Dr. Miller is a prominent radiologist in the faculty of medicine at Dalhousie University. He has served as a board member and president of Doctors Nova Scotia and the Canadian Association of Radiologists. In 2018, he received the Canadian Medical Association honorary membership award for his 40-year career as a radiologist at Dalhousie.

Dr. Clarke is a radiologist in diagnostic imaging at the QEII Health Sciences Centre. She is also an assistant professor in diagnostic radiology at Dalhousie.

Ms. Paul says in the lawsuit that she was unaware of the second, separate study or that she was participating in it. Data from the secondary MRI scans was withheld from principal researchers and only provided to the defendants, alleges the suit.

The statement of claim says Ms. Paul learned about the separate study on June 21, 2018, after the defendants’ unpublished research, titled MRI Findings of Liver Disease in an Atlantic Canada First Nations Population, was presented to radiologists at a conference in Halifax.

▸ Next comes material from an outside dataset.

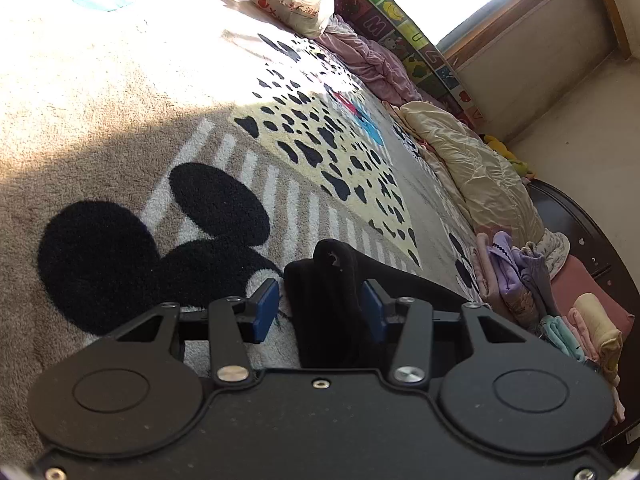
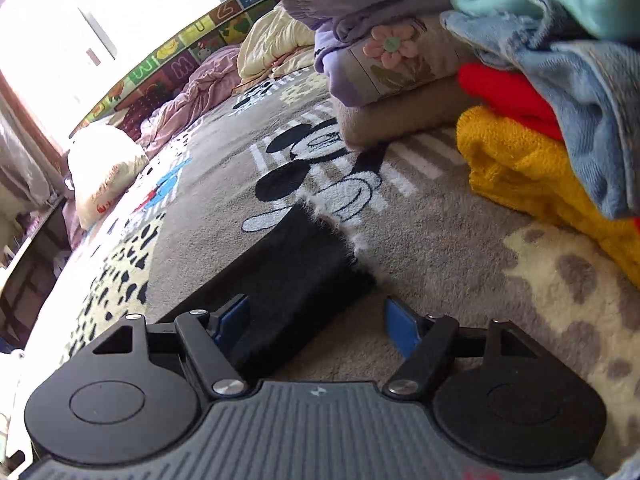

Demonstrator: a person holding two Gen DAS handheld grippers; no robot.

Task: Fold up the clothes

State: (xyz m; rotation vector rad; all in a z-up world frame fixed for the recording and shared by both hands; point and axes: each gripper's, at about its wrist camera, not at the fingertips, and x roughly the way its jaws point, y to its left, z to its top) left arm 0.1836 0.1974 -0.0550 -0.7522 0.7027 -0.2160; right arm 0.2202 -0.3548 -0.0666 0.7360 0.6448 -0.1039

The court certification documents cite the oppression of Indigenous people in Canada, “including many instances where Indigenous people were subjected to medical treatment and research against their will and without their consent. These instances include studies on the effects of starvation on Indigenous children and forced sterilization on Indigenous women.”

In the statement of claim, Ms. Paul said she “felt powerless, vulnerable and discriminated against because she was Mi’kmaq.”

The claim alleges she later met with Dr. Miller and Dr. Clarke weeks after the conference and discovered that the secondary MRI scans were taken without her knowledge or consent. She felt betrayed, the lawsuit continues, because she had voted as a Pictou Landing First Nation council member in support of participation in the CAHHM study.

Ms. Paul is seeking a declaration from the defendants for invasion of privacy, unlawful imprisonment, assault and battery, negligence, breach of fiduciary duty, breach of contract, charter breaches, and damages.

The lawsuit previously named the Nova Scotia Health Authority, Dalhousie and the Montreal Heart Institute. The certification order named only the radiologists.